Which lines of the entries below contain the string "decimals"? Copy each one.
((
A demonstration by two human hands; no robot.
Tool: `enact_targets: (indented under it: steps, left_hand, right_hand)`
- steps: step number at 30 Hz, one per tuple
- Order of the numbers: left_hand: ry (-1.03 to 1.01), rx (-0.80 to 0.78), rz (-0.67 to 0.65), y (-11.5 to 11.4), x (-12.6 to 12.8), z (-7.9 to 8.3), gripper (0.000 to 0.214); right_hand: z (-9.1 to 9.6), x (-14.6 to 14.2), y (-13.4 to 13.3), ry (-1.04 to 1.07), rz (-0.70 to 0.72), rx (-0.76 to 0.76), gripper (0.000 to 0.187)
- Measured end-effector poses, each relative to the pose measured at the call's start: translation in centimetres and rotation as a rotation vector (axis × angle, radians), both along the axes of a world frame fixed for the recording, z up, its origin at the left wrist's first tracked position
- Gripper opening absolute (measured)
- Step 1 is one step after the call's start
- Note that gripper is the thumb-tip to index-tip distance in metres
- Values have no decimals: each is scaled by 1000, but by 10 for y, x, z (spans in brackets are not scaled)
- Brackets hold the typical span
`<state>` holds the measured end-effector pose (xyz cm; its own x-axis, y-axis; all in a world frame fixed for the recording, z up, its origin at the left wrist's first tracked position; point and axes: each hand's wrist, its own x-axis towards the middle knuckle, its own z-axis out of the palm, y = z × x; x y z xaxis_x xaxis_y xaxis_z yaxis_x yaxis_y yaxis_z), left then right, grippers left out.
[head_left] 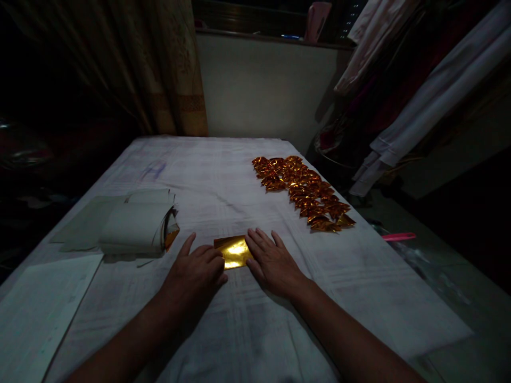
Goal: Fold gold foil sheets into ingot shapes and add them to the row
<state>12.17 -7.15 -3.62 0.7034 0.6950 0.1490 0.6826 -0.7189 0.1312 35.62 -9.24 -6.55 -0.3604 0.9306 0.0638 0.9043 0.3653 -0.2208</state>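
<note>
A small rectangle of shiny gold foil paper (236, 252) lies flat on the white cloth between my hands. My left hand (195, 274) is at its left end, with bent fingers gripping that edge and the outer finger stuck out to the side. Its fingertips are partly hidden. Palm down, my right hand (275, 260) rests with stretched fingers over the foil paper's right end. Beyond it, at the right, several folded gold foil pieces (305, 191) sit in rows. A stack of pale paper sheets (131, 226), bent over, with gold showing at its right end, is left of my left hand.
A white plaid cloth (207, 175) covers the table. At the lower left lies a large white sheet (43, 308). A curtain (175, 69) hangs behind on the left, and clothes (415, 106) hang on the right. A pink cup (317, 21) stands on the sill.
</note>
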Motion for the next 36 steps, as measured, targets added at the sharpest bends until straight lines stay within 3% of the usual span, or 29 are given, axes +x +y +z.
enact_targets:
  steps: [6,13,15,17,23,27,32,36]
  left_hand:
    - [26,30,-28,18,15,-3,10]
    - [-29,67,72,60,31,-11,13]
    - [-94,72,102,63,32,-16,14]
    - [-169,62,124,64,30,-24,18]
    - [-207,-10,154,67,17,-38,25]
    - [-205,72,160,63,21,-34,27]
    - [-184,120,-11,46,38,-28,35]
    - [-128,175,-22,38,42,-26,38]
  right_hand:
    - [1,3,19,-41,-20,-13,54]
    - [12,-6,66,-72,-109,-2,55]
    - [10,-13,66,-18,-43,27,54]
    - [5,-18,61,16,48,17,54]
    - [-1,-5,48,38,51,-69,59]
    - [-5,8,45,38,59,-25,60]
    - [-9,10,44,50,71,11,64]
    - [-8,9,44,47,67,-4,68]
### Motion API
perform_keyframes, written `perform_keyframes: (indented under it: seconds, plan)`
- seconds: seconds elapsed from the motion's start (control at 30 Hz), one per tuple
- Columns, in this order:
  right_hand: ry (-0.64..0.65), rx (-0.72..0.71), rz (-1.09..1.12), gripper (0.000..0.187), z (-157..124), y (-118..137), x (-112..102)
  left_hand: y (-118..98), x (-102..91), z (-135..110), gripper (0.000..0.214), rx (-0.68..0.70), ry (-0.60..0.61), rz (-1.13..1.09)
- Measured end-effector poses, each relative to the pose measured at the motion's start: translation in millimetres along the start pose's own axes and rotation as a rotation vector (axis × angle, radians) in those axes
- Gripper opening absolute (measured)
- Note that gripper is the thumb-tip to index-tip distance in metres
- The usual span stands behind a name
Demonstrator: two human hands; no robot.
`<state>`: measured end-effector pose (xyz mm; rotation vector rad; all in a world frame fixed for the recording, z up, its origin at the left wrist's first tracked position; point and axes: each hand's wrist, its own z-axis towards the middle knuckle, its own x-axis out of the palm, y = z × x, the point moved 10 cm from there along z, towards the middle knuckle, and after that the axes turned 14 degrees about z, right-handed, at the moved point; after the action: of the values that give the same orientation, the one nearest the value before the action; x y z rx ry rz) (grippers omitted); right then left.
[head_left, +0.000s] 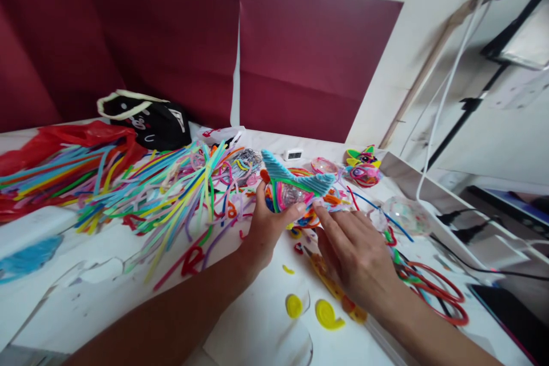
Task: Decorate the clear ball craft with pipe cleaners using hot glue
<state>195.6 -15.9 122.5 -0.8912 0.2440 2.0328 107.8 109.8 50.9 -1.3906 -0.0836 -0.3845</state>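
Note:
My left hand [268, 223] is closed around a clear plastic ball wrapped in coloured pipe cleaners [291, 193], topped by a light blue fuzzy whale-tail shape [300, 178]. It holds the piece a little above the white table [253, 326]. My right hand [355, 251] lies just to the right with its fingers stretched out, the fingertips touching the lower right side of the piece. Under the right hand lies a yellow and orange pipe cleaner strip [334, 289].
A big heap of coloured pipe cleaners [150, 189] covers the left of the table, with a red plastic bag [64, 140] and a black pouch [146, 120] behind. Yellow coils [328, 314], red rings [437, 289], a clear ball [407, 214] and finished colourful figures [363, 167] lie around.

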Motion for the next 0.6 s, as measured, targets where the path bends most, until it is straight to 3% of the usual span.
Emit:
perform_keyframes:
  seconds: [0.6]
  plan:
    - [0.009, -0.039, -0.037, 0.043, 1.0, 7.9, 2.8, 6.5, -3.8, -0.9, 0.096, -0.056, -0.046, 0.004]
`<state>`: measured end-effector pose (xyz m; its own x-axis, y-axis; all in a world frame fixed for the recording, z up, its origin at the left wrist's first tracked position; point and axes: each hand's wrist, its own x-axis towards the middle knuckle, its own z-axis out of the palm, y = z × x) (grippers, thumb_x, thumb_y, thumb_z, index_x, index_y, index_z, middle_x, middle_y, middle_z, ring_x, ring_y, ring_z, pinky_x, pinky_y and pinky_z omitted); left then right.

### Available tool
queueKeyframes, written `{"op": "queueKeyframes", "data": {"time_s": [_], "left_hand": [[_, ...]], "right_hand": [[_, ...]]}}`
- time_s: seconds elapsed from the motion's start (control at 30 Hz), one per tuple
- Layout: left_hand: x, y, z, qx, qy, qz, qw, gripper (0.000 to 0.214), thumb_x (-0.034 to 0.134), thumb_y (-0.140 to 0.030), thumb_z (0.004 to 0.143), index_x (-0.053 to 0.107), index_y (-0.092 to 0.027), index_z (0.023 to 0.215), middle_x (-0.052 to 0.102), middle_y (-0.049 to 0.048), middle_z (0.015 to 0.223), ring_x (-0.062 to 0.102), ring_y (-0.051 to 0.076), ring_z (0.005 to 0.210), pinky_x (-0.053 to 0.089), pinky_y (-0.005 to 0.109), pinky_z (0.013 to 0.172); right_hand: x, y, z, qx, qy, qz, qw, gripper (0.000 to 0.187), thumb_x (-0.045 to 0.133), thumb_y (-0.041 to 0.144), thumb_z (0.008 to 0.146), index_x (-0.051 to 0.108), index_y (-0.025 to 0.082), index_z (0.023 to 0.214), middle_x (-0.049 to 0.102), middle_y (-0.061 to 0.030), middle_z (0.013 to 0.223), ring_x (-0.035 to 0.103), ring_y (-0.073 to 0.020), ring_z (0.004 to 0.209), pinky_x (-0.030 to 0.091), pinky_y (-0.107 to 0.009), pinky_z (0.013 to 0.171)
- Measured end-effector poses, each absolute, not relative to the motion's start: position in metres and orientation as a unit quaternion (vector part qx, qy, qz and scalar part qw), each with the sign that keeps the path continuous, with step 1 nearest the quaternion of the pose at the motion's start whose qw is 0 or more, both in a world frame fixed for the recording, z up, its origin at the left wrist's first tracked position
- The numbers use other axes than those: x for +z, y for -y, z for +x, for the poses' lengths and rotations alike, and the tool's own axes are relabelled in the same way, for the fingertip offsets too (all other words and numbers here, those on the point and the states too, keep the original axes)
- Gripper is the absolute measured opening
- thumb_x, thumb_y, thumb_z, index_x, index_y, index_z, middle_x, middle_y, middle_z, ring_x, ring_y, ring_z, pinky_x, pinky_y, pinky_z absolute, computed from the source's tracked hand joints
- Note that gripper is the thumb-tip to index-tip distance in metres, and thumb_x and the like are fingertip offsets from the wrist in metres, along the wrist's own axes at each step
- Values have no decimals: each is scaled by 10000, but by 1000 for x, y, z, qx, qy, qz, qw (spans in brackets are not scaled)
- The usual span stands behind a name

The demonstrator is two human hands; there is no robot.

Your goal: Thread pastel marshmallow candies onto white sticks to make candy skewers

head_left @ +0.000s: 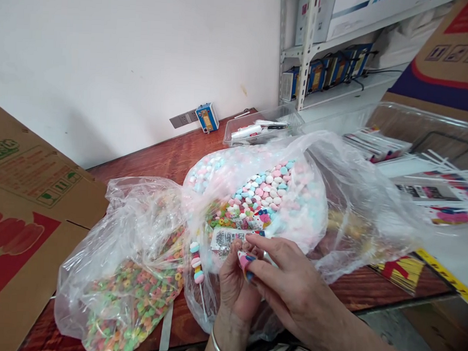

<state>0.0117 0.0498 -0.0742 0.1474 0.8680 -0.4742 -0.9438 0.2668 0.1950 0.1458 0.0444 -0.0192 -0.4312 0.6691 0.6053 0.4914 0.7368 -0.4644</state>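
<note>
My left hand (236, 294), with a silver bangle at the wrist, is closed in a pinch in front of the large candy bag. Its fingertips meet those of my right hand (291, 281) around a small printed plastic wrapper (245, 260), mostly hidden by the fingers. Just beyond them, another printed wrapper (223, 238) lies on the clear bag (322, 184) of pink, white and blue candies (270, 190). Ring-shaped candies (220, 213) show in it too. A stick threaded with candies (196, 262) lies left of my left hand.
On the left is a bag of fruit-coloured ring candies (135, 300) beside a cardboard box (27, 208). Flat wrappers with white sticks (435, 179) lie at right. A clear tray (230, 141) holding pens and a blue device (207, 117) stand by the wall.
</note>
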Motion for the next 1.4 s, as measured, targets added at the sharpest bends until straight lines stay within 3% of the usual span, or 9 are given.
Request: {"op": "queueKeyframes", "data": {"time_s": [0.1, 0.3, 0.43, 0.6, 0.7, 0.8, 0.93, 1.1, 1.4], "left_hand": [[-68, -51, 14, 598, -250, -84, 757, 27, 665, -153, 823, 675, -163, 847, 691, 31, 805, 664, 105, 751, 550, 181, 713], [-70, -54, 18, 632, -282, -53, 720, 84, 623, -107, 851, 677, -169, 869, 706, 2, 829, 666, 87, 739, 541, 179, 695], [-76, -53, 21, 668, -334, -21, 664, 84, 727, -132, 775, 694, -187, 829, 711, -7, 818, 666, 104, 735, 544, 204, 736], [-71, -50, 26, 676, -311, 57, 666, 183, 807, -183, 703, 706, -188, 856, 713, 3, 862, 674, 134, 808, 549, 250, 776], [-70, -50, 28, 675, -309, 56, 667, 200, 810, -171, 699, 711, -175, 873, 716, 7, 894, 676, 127, 825, 550, 235, 773], [-74, -51, 26, 662, -313, 7, 681, 167, 786, -133, 720, 718, -169, 868, 720, 14, 867, 677, 115, 773, 548, 202, 706], [-82, -51, 22, 612, -285, -62, 735, 93, 663, -193, 854, 727, -191, 922, 721, 26, 852, 665, 90, 710, 534, 174, 644], [-83, -51, 18, 607, -264, -40, 748, 162, 594, -173, 894, 719, -229, 809, 700, 17, 774, 664, 89, 714, 549, 183, 709], [-80, -49, 17, 594, -245, -60, 763, 198, 538, -147, 917, 699, -212, 821, 692, 6, 765, 648, 60, 670, 544, 137, 676]], "right_hand": [[-25, -52, 151, 84, 850, -339, 395, 215, 460, 118, 940, 670, 157, 926, 649, -159, 1239, 606, -269, 1113, 531, -440, 880], [-32, -60, 161, 99, 861, -336, 369, 223, 474, 96, 932, 664, 166, 1026, 610, -147, 1316, 561, -299, 1195, 464, -531, 966], [-31, -56, 161, 218, 802, -397, 389, 201, 667, 288, 875, 663, 197, 1054, 571, -128, 1367, 526, -293, 1249, 462, -483, 1012], [-39, -57, 158, 340, 703, -433, 451, 173, 520, 247, 963, 685, 221, 918, 618, -78, 1290, 588, -200, 1188, 471, -366, 1024], [-42, -58, 156, 365, 699, -411, 457, 165, 525, 236, 964, 686, 240, 926, 609, -51, 1302, 579, -180, 1202, 468, -339, 1029], [-43, -56, 154, 299, 725, -408, 467, 145, 562, 200, 930, 662, 236, 1029, 569, -72, 1355, 539, -212, 1249, 454, -390, 1041], [-39, -49, 149, 185, 758, -416, 467, 264, 625, 184, 879, 613, 211, 1141, 552, -119, 1360, 520, -261, 1241, 456, -455, 1004], [-31, -43, 146, 110, 793, -392, 454, 195, 623, 173, 876, 641, 177, 1070, 555, -155, 1339, 498, -290, 1237, 421, -505, 1007], [-31, -45, 145, 73, 800, -400, 441, 170, 628, 194, 880, 643, 168, 1048, 601, -164, 1302, 536, -299, 1213, 387, -552, 1014]]}}
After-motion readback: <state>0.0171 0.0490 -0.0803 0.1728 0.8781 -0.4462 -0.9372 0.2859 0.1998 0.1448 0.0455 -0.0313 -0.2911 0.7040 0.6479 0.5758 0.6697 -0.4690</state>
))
• RESPONSE TO THE EXERCISE:
- Values have no decimals: each is scaled by 1000, but by 10 for y, x, z (spans in brackets are not scaled)
- Values have no decimals: each is scaled by 10000, but by 1000 for x, y, z, qx, qy, qz, qw (spans in brackets are not scaled)

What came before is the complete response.